Primero, puede interpretarse así. Ante los ojos de Jesús, se presentó el gozo, la alegría, la gloria. Y Él se dice valiente:
-¿Qué escojo? ¡Me quedo con la cruz!
Segundo. Pero hay otra interpretación. Jesús tenía miedo a la muerte, es natural, y más una muerte en la cruz. Pero vio la gloria que le venía detrás. Y Jesús no dudó:
-Es muy duro lo que me espera. Pero vale la pena seguir adelante. Después de la cruz y el sepulcro, vendrá la gloria. ¡Adelante!
De las dos maneras, y las dos legítimas, se puede interpretar esa afirmación de Hebreos. Una y otra son preciosas.
Como Jesús en el Tabor, donde habla con Moisés y Elías de lo que le aguarda, el cristiano tiene delante la lucha. Pero no duda en absoluto.
-¿Jesús va delante?
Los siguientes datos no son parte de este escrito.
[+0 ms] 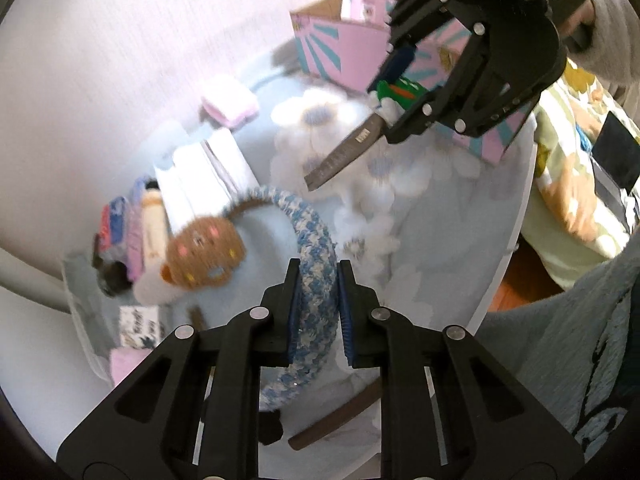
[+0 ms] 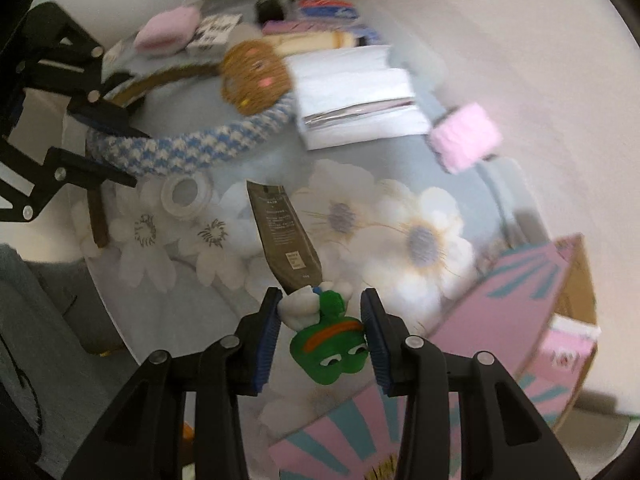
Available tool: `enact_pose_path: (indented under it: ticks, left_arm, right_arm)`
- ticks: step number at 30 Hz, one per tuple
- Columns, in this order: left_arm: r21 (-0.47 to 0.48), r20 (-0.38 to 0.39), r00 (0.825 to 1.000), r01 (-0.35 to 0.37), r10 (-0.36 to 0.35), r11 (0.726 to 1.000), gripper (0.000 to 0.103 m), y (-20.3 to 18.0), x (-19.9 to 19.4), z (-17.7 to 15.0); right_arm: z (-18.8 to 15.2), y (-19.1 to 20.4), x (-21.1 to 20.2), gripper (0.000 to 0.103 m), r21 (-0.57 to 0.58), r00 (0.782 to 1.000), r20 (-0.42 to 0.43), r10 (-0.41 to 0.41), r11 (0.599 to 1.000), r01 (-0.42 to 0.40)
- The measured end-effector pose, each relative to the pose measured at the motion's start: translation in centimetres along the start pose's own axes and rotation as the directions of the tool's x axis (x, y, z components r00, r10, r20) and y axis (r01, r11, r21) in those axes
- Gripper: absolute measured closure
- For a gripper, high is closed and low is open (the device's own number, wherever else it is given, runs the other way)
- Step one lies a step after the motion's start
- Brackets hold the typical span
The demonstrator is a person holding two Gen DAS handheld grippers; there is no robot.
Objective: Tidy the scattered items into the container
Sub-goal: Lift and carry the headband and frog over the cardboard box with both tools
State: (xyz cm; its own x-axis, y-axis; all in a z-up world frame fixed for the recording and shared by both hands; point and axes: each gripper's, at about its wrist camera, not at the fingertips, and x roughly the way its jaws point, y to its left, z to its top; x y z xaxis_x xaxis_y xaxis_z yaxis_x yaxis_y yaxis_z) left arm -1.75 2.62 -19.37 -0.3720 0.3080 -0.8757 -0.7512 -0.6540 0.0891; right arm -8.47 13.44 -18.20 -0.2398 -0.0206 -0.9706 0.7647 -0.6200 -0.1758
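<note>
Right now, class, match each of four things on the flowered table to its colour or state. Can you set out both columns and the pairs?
Things:
1. headband
2. frog figure
3. cardboard box
4. roll of tape

Colour or state:
A. lies free on the table
B. pink with teal rays
C. blue and white, clamped in the left hand-held gripper
D. green, between the pads of the right hand-held gripper

Pairs: 1-C, 2-D, 3-B, 4-A

light: bright, soft, washed-out whites | blur: motion smear throughout | edges: fisheye bending, dark corners | shadows: faint
</note>
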Motion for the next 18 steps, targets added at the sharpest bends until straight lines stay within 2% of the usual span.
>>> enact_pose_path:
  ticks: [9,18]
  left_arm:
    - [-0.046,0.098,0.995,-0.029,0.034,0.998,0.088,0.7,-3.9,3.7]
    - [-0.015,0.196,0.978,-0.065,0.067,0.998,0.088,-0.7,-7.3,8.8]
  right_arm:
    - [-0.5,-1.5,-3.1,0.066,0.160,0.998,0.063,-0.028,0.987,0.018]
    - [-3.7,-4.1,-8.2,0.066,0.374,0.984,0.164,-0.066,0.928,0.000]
Pues, ¡adelante yo también!
La verdad es que el mundo de hoy necesita mensajes como éste.
Nuestro mundo ─como lo dice cualquier observador independiente─, en medio de los avances de la ciencia y de la técnica, vive en la angustia que causa la incertidumbre.
El llamado Primer Mundo lo tiene todo, y, sin embargo, esa ansiedad e insatisfacción tan lamentadas y tan evidentes las sufre sin encontrar solución.
Al revés, el llamado Tercer Mundo no sabe hacia dónde volverse para hallar remedio a sus injustos males, que los hombres poderosos se empeñan en no resolver.
Ante ambos mundos, caben las consabidas preguntas: ¿Sabe mucha gente hacia dónde camina? ¿No necesita más fe? ¿No necesita, sobre todo, más esperanza?...
Los grandes sufrimientos modernos han de encontrar una solución, la cual no le puede venir sino de Dios.
Y el camino seguro de Dios y hacia Dios es solamente Jesucristo.
En nuestra Latinoamérica han surgido líderes durante las últimas décadas que pudieron deslumbrar de momento.
Arrastraron a muchos, pero eran también muchos los que volvían, lamentando:
-¡Qué fracaso! ¡Cómo nos hemos equivocado!
El único que no falla, ni en sus proposiciones, ni en sus promesas, ni en sus logros, es Jesucristo, del que nuestra carta a los Hebreos dice “Jesucristo es el mismo, ayer, hoy y por los siglos” (Hb 13,8)
Lo cual es como si dijera: todos los que surgen como maestros, jefes y guías son ocasionales, los cuales aciertan o no aciertan.
El que no se equivoca, no engaña y no defrauda nunca, porque es seguro siempre, es Jesucristo.
Firmes, inconmovibles, esperanzados.
Tres palabras que son un lúcido “santo y seña” que Pablo hace resonar en nuestros oídos y pone también en nuestros labios.
Son la mejor respuesta que le damos a aquel Jesucristo que dijo con serenidad pasmosa poco antes de ir a la muerte:
-¡Síganme, y confíen! Porque al mundo lo tengo yo vencido.